(Items from a dataset)
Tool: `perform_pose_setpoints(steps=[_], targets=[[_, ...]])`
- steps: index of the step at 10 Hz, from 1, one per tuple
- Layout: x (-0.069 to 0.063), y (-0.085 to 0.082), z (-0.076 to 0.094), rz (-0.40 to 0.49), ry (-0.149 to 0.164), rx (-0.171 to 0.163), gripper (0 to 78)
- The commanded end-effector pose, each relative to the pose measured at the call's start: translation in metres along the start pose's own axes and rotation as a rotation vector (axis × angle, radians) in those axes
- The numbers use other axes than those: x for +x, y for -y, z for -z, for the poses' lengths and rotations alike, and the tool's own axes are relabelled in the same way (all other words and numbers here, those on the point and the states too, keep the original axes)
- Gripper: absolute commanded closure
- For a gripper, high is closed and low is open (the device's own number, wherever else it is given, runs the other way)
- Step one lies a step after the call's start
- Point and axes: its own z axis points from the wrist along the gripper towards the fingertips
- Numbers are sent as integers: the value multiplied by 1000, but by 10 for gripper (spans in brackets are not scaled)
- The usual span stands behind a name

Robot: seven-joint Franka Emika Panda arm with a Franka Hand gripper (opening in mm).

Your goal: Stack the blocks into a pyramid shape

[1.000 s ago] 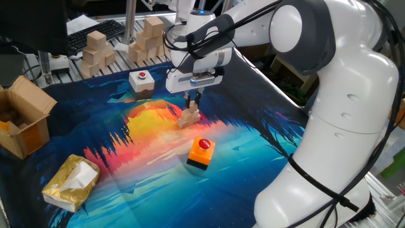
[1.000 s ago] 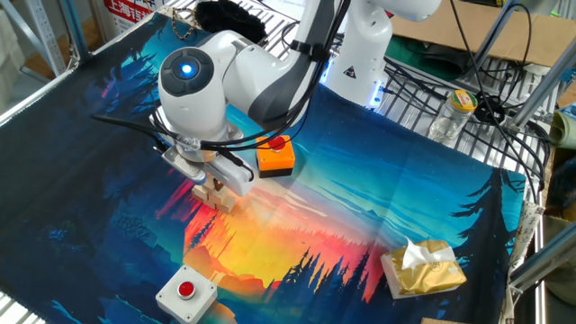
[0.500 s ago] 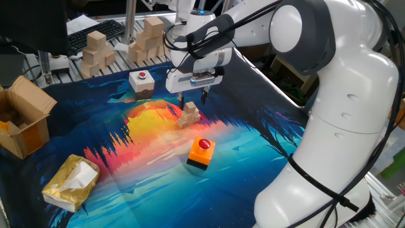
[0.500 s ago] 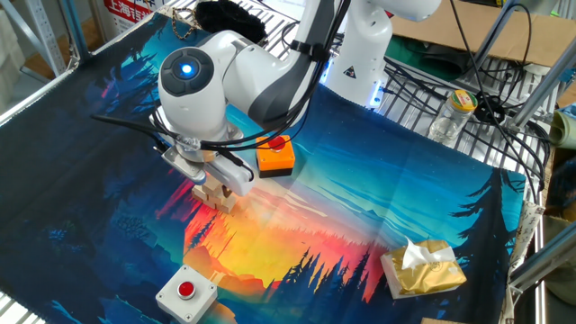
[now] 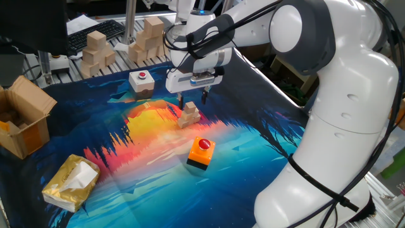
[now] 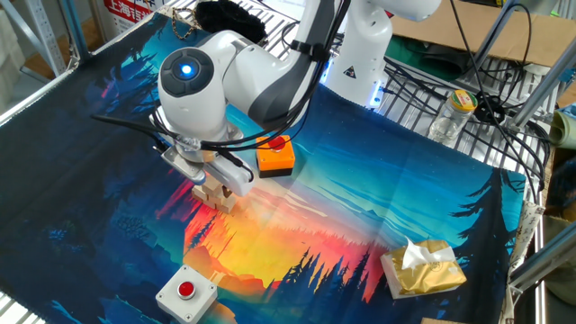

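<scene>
The small tan wooden blocks (image 5: 188, 115) stand in a tight stacked pile on the sunset-print mat, just behind the orange button box. My gripper (image 5: 193, 99) hangs straight above the pile with its fingers spread open to either side of the top block and holding nothing. In the other fixed view the blocks (image 6: 217, 195) show only partly below the gripper (image 6: 212, 178), whose body hides most of the pile. How many cubes are in the pile is hard to tell.
An orange button box (image 5: 201, 152) sits just in front of the pile, and a white button box (image 5: 142, 80) behind it. A cardboard box (image 5: 25, 123) and a yellow tissue pack (image 5: 71, 182) lie at the left. Large wooden blocks (image 5: 98, 50) are piled beyond the mat.
One second ago the fingers were closed together down at the top block. They have since opened and let it go; the block stays on the pile. Nothing moved in the last half second.
</scene>
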Motion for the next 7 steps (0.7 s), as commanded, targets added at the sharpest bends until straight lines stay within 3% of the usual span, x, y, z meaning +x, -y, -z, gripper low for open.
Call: perform_pose_setpoints(steps=[1,3,4,5,7], targets=[[6,-2,60,-89,-25,80,1],[8,-1,63,-101,-33,76,1],[10,1,66,-91,-39,46,1],[10,2,66,-82,-35,27,1],[9,2,66,-74,-9,22,1]])
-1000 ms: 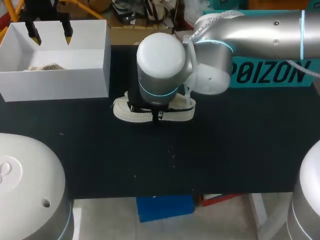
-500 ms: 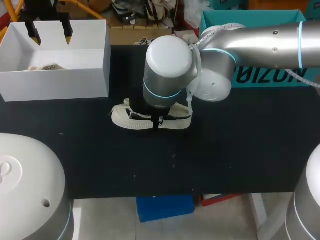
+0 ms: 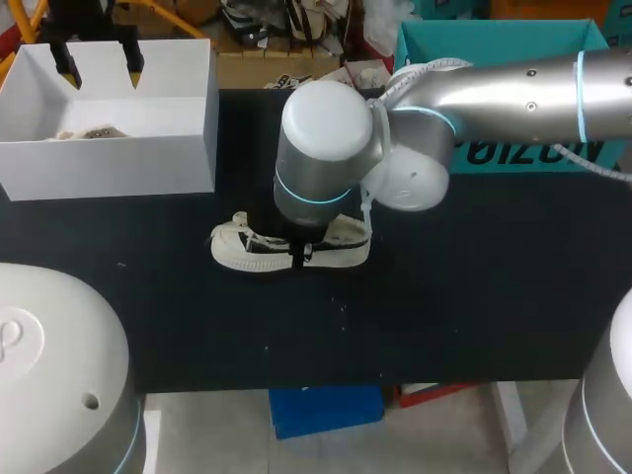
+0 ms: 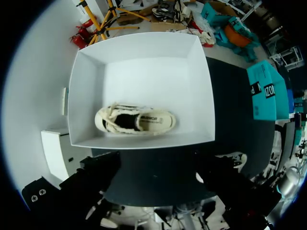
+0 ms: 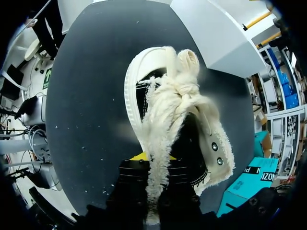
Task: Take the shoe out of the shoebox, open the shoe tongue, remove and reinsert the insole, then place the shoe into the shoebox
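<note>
**Over the table's middle: a shoe with nothing pinning it down**

Over at the far left, my left gripper (image 3: 99, 69) is hanging above the white shoebox (image 3: 109, 168), spread wide and carrying nothing. Another shoe (image 4: 135, 120) is lying inside the box, towards the near wall. I am judging that it is leaving less room for the return later, so a careless drop could land one shoe on the other.

Moving to the centre, the task's shoe (image 3: 247, 252) is sitting on its sole on the black table (image 3: 444, 296), well apart from the box. My right arm (image 3: 326, 148) is covering its heel half from above.

From the wrist, the right gripper (image 5: 153, 177) is sitting right at the shoe's opening. The frayed tongue (image 5: 168, 110) and laces are running down into it. I cannot tell whether it is closed on that fabric, since the fringe is hiding the contact.

That is what I am worrying about most. Nothing is holding the sole down, because the other arm is far off. Any pull on the tongue is likely to be dragging or tipping the whole shoe rather than opening it. The loose strands could also be snagging on release.

At the right, the teal lid (image 3: 494, 39) is lying close behind the arm, so a wide swing may be nudging it.
</note>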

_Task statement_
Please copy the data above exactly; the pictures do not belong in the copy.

_Answer to the problem_
Tool: `perform_pose_setpoints(steps=[_], targets=[[_, ...]])`
- steps: index of the step at 10 Hz, from 1, one per tuple
- Layout: x (-0.069 to 0.063), y (-0.085 to 0.082), z (-0.076 to 0.094), rz (-0.40 to 0.49), ry (-0.149 to 0.164), rx (-0.171 to 0.163), gripper (0 to 78)
- The commanded end-effector pose, each relative to the pose measured at the call's start: translation in metres along the start pose's own axes and rotation as a rotation vector (axis × angle, radians) in those axes
- The numbers use other axes than those: x for +x, y for -y, z for -z, for the poses' lengths and rotations alike, and the tool's own axes are relabelled in the same way (all other words and numbers here, those on the point and the states too, keep the original axes)
- Gripper: absolute commanded closure
- For a gripper, high is closed and low is open (the device's own number, wherever else it is given, runs the other way)
- Step one lies a step after the call's start
- Point and axes: its own z axis points from the wrist along the gripper towards the fingertips
- Numbers are sent as integers: the value multiplied by 1000, but by 10 for gripper (spans in brackets are not scaled)
- The usual span stands behind a name

Robot: seven-joint Franka Emika Panda arm with a Franka Hand gripper (opening in mm).

Your goal: Stack the blocks into a pyramid shape

[1.000 s ago] 
[1.000 s ago] 
[0.500 s ago] 
[0.500 s ago] 
[now] 
[now] 

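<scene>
The small tan wooden blocks (image 5: 188, 115) stand in a tight stacked pile on the sunset-print mat, just behind the orange button box. My gripper (image 5: 193, 99) hangs straight above the pile with its fingers spread open to either side of the top block and holding nothing. In the other fixed view the blocks (image 6: 217, 195) show only partly below the gripper (image 6: 212, 178), whose body hides most of the pile. How many cubes are in the pile is hard to tell.
An orange button box (image 5: 201, 152) sits just in front of the pile, and a white button box (image 5: 142, 80) behind it. A cardboard box (image 5: 25, 123) and a yellow tissue pack (image 5: 71, 182) lie at the left. Large wooden blocks (image 5: 98, 50) are piled beyond the mat.
One second ago the fingers were closed together down at the top block. They have since opened and let it go; the block stays on the pile. Nothing moved in the last half second.
</scene>
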Motion for the next 7 steps (0.7 s), as commanded, targets added at the sharpest bends until straight lines stay within 3% of the usual span, x, y, z meaning +x, -y, -z, gripper low for open.
Call: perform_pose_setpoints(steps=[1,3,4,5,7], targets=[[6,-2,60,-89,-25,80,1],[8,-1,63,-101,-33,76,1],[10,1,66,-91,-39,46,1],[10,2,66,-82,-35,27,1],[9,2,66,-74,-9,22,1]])
-1000 ms: 
-500 ms: 
+0 ms: 
+0 ms: 
+0 ms: 
Task: Take the shoe out of the shoebox, open the shoe tongue, remove and reinsert the insole, then place the shoe into the shoebox
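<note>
**Over the table's middle: a shoe with nothing pinning it down**

Over at the far left, my left gripper (image 3: 99, 69) is hanging above the white shoebox (image 3: 109, 168), spread wide and carrying nothing. Another shoe (image 4: 135, 120) is lying inside the box, towards the near wall. I am judging that it is leaving less room for the return later, so a careless drop could land one shoe on the other.

Moving to the centre, the task's shoe (image 3: 247, 252) is sitting on its sole on the black table (image 3: 444, 296), well apart from the box. My right arm (image 3: 326, 148) is covering its heel half from above.

From the wrist, the right gripper (image 5: 153, 177) is sitting right at the shoe's opening. The frayed tongue (image 5: 168, 110) and laces are running down into it. I cannot tell whether it is closed on that fabric, since the fringe is hiding the contact.

That is what I am worrying about most. Nothing is holding the sole down, because the other arm is far off. Any pull on the tongue is likely to be dragging or tipping the whole shoe rather than opening it. The loose strands could also be snagging on release.

At the right, the teal lid (image 3: 494, 39) is lying close behind the arm, so a wide swing may be nudging it.
</note>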

With this, the answer is done.